Stolypin's funeral, St Petersburg, 1911
Stolypin's funeral, St Petersburg, 1911

Increasingly abandoned by the gentry, Stolypin became more reliant on the Nationalists, formed in 1909 to represent the interests of the Russians in the empire's Polish borderlands. The zemstvos had never been established in these Western districts, since most of the landowners were Poles. But the Nationalists campaigned for a Western Zemstvo Bill, arguing that Russia's imperial interests could be secured by a complex voting procedure based on nationality as well as property.
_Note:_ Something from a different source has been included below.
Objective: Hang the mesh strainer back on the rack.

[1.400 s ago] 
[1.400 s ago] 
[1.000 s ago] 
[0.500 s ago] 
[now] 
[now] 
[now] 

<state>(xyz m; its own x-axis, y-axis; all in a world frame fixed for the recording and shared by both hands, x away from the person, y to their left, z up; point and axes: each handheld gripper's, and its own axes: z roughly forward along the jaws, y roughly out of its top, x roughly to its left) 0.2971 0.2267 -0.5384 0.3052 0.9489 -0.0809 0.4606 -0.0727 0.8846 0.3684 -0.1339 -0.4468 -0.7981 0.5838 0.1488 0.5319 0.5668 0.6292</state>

The bill was passed by the Duma but defeated in the State Council, where the gentry's fundamentalists were unwilling to see the privileges of the noble estate sacrificed to ensure the domination of Russian interests; the fact that the Poles were aristocrats should in their view take precedence over the fact that the peasants were Russians.

Stolypin threatened to resign unless the Tsar prorogued the Duma and passed the bill by emergency decree under Article 87. Reluctantly, the Tsar agreed. Stolypin had prevailed by sheer force of character. But his high-handed tactics had alienated almost everyone. The Tsar had been humiliated, and it was now far from clear whether the Prime Minister could count on his support.

On 1 September 1911 Stolypin was assassinated by a student-revolutionary turned police informer called D.G. Bogrov in the Kiev Opera house. On hearing of his death, the Tsar was heard to say: 'Now there will be no more talk about reform'. Some historians speculate that the assassination was approved or even organized by police agents with connections to the court.